Yes, it was the annual Liquid Nitrogen Ice Cream Social, held each fall during Welcome Week. The event is sponsored by the College of Science and organized by the Northeastern student chapter of the American Chemical Society.

Among the student organizers were Lauren Bertino and Amy Andes, both S’18. They are second-year students, chemistry majors, and roommates, so it was fitting that they stood side-by-side Friday afternoon wearing blue lab coats and protective goggles and gloves as they whipped up the first batch of ice cream. The process involves “flash freezing,” and Bertino described the process the following way.

You start by putting cream, milk, and sugar into a bowl. Then you pour in the liquid nitrogen and continue stirring. The liquid nitrogen begins evaporating very quickly as steam starts to rise out of the bowl, and the liquid nitrogen—which checks in at minus 300 degrees below zero—instantly freezes the ingredients. As she put it, “You’re essentially flash-freezing milk, cream, and sugar.”

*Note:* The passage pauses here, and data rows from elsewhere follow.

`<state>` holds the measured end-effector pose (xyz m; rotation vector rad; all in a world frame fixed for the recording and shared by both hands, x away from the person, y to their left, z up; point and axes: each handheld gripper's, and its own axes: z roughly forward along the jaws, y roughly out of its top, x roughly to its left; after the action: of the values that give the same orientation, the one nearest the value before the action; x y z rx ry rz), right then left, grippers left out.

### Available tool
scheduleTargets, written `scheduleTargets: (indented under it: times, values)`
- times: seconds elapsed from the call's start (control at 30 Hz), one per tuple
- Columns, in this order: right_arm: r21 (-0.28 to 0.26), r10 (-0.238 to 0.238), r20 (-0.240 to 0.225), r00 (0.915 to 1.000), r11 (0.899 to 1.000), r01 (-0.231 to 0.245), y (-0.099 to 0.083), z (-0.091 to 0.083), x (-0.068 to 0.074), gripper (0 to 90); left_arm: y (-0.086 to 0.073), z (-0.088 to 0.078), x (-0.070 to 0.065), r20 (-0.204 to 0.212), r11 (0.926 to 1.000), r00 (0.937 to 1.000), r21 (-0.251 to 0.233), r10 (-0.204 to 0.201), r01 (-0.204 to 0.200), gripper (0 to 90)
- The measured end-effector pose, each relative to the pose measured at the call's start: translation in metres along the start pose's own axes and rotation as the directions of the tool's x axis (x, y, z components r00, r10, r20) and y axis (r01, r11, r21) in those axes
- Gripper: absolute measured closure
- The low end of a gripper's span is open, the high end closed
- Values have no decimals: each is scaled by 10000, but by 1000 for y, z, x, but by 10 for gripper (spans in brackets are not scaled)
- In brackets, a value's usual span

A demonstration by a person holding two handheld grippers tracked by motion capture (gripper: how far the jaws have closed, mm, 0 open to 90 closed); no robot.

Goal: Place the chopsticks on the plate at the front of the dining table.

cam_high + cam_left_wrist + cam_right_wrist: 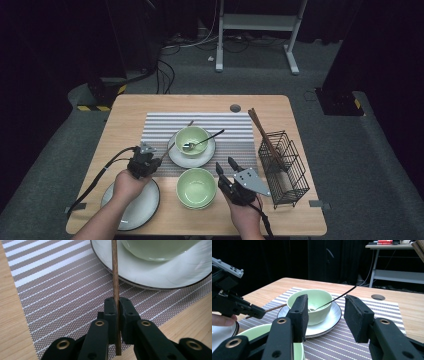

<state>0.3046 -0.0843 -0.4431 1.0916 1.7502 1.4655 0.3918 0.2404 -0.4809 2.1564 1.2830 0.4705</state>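
My left gripper [159, 161] [117, 306] is shut on a thin brown chopstick [171, 146] [115, 277]. The stick runs up and away across the rim of the white saucer [200, 159] [175, 272]. A pale green bowl [192, 140] [312, 302] stands on that saucer, with a black-handled spoon [207, 138] [337, 298] leaning in it. My right gripper [225, 164] [325, 310] stands open just right of the near green bowl [196, 187], holding nothing. In the right gripper view, the left gripper [254, 311] shows with the chopstick [275, 307] in it.
A striped placemat [235, 130] lies under the saucer. A white plate [137, 210] sits at the front left under the left hand. At the right stands a black wire basket [285, 167] with several brown chopsticks [262, 132] leaning out. A round hole [235, 108] marks the table's far edge.
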Motion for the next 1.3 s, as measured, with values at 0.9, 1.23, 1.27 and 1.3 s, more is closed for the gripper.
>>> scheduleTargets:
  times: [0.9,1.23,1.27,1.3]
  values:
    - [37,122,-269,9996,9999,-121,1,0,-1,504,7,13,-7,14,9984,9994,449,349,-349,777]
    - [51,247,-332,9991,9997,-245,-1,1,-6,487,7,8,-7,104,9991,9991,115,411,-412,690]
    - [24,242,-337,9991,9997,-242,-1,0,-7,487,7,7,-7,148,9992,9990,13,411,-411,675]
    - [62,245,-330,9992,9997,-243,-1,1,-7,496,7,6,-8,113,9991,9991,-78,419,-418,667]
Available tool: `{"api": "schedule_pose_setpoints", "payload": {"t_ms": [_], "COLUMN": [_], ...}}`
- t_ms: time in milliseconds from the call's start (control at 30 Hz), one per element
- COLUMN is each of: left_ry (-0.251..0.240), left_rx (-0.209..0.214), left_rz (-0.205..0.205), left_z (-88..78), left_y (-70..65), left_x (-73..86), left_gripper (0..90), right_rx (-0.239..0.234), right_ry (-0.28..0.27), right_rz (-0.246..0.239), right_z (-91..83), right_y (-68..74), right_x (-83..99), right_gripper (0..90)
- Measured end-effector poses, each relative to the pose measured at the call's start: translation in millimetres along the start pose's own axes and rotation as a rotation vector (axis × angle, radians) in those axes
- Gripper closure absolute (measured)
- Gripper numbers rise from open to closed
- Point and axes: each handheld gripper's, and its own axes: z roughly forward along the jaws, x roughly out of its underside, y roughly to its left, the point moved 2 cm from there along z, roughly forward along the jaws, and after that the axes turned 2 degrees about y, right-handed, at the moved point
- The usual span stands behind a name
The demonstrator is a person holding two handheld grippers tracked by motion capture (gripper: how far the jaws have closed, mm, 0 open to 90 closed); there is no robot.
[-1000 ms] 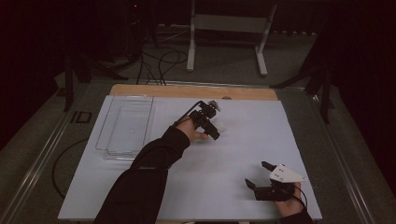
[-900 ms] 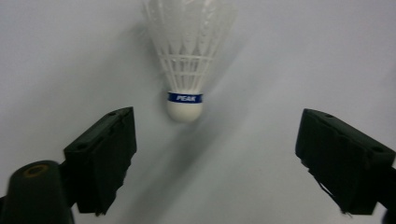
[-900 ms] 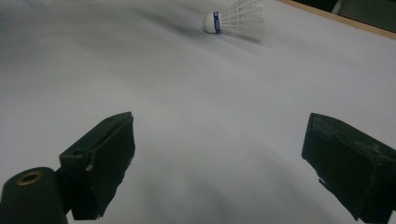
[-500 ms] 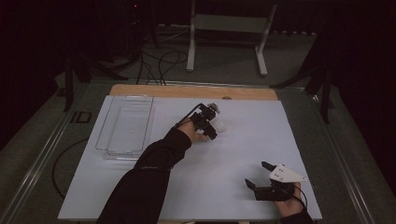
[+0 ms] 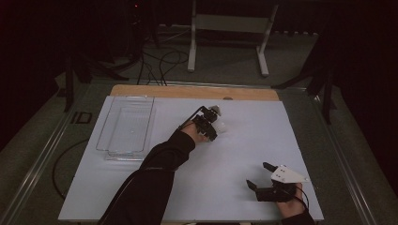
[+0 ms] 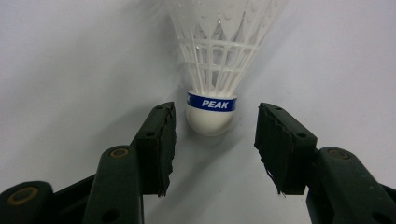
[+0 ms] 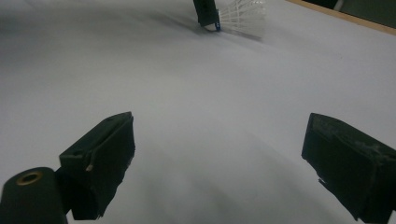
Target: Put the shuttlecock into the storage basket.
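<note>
Between the left gripper's (image 6: 212,135) spread, just-closing jaws lies the shuttlecock (image 6: 212,70), cork toward them, touching neither pad, on the counter (image 5: 244,140).

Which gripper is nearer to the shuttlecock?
Left. The left gripper has the shuttlecock between its closing jaws, not yet touching. The right gripper rests far off, near the table's front edge.

On the table (image 5: 141,197), the tray (image 5: 126,125) lies at about nine o'clock from centre. The shuttlecock (image 5: 219,125) lies near the middle, its cork end between the left gripper (image 5: 213,123) jaws. The right gripper (image 5: 259,176) sits at five o'clock, well apart.
</note>
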Motion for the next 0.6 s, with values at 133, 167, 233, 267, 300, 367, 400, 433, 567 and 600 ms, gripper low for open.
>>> {"api": "schedule_pose_setpoints", "payload": {"t_ms": [133,167,233,267,300,367,400,433,567,600], "left_ry": [-0.007,-0.007,-0.004,-0.002,-0.002,0.0,0.002,0.005,0.002,0.004], "left_rx": [0.005,0.005,-0.001,0.002,0.002,0.004,-0.002,-0.008,-0.003,-0.002], "left_rz": [-0.001,-0.001,0.001,0.003,0.003,0.002,0.0,0.004,-0.013,-0.01], "left_z": [3.2,3.2,4.6,6.1,6.1,7.6,8.4,8.6,9.4,9.4], "left_y": [-0.4,-0.4,-1.0,-1.2,-1.2,-1.5,-1.1,-0.5,2.4,2.7], "left_x": [-0.8,-0.8,-1.2,-1.5,-1.5,-1.7,-1.5,-1.5,-0.9,-0.9], "left_gripper": [52.7,53.8,55.2,56.3,56.5,57.6,59.1,59.1,64.7,64.9], "right_rx": [0.001,0.001,-0.001,-0.001,-0.001,0.0,-0.001,-0.001,0.0,0.0], "right_ry": [0.001,0.001,0.0,0.0,0.0,0.001,0.0,0.0,0.001,0.0], "right_rz": [-0.004,-0.004,-0.002,-0.001,-0.001,0.0,0.0,0.0,0.001,0.0], "right_z": [0.3,0.3,0.2,0.1,0.1,0.0,-0.1,-0.1,-0.2,-0.1], "right_y": [0.0,0.0,0.2,0.0,0.0,-0.1,0.0,0.0,0.0,-0.2], "right_x": [0.0,0.0,-0.1,0.0,0.0,0.0,-0.1,-0.1,0.0,0.0], "right_gripper": [9.5,9.5,9.5,9.5,9.5,9.5,9.5,9.5,9.5,9.5]}}
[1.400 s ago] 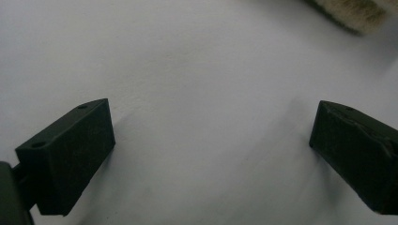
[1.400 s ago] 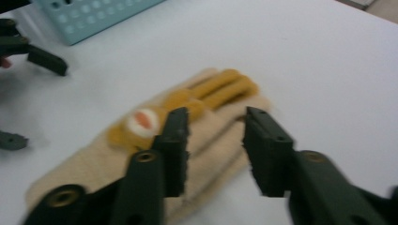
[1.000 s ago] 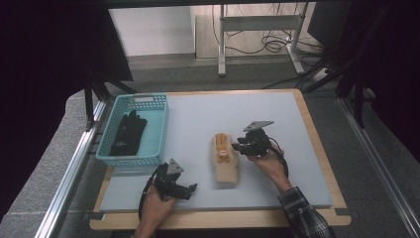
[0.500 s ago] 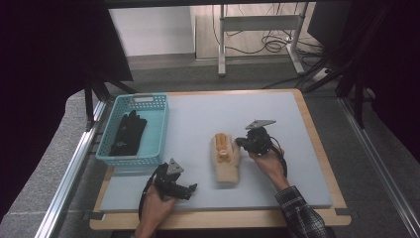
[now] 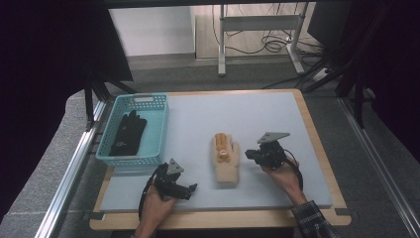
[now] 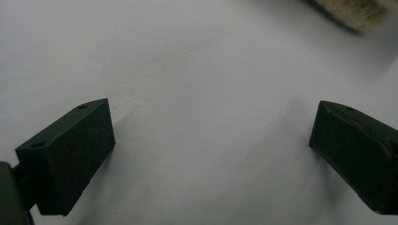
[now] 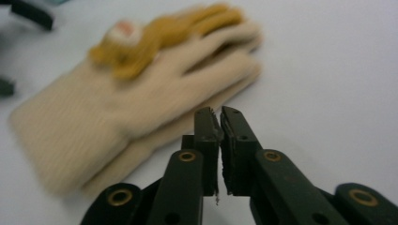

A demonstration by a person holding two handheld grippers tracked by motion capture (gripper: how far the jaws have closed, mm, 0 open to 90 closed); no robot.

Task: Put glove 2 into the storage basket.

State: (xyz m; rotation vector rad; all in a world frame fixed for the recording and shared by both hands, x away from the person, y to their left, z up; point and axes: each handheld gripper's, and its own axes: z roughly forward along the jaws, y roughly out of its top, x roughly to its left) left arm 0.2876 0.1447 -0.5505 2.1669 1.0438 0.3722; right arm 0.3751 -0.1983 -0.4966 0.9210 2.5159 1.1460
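Right claw (image 7: pixel 219 115) pinched empty beside cream glove (image 7: pixel 141 108); left claw (image 6: pixel 211 154) wide over grey mat (image 5: pixel 198 119).

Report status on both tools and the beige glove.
Left tool open, empty, on the mat. Right tool shut, empty, beside the beige knitted glove. Glove flat on the grey mat, nothing blocking.

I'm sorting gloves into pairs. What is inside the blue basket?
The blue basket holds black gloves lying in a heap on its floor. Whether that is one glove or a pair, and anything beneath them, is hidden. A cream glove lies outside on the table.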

Bertino and Andes have conducted this experiment before with their student organization. The group holds regular meetings throughout the academic year, organizes field trips, and brings in faculty and outside scientists for discussions. Northeastern students also give presentations on what they’ve learned about chemistry from their co-op experiences.

“We learn so much,” Andes said. “It’s really intriguing to be part of something like this as an undergraduate.”

First-year student and biology major Halle Berger, S'19, watches as students make ice cream using liquid nitrogen. Photo by Mariah Tauger.

First-year student and biology major Halle Berger, S’19, watches as students make ice cream using liquid nitrogen. Photo by Mariah Tauger.

For Bertino, the liquid nitrogen ice cream social exemplifies the very reason she’s fascinated by chemistry. “I like being able to see what I’m doing actually happen right before my eyes. That’s the most intriguing part of chemistry, and that’s what is happening here today too,” she said.

Though the warm conditions weren’t exactly ideal for making ice cream, visitors still ate it up. “It tasted really good,” said first-year student Morgan Castle. “And it was interesting to watch the process too.”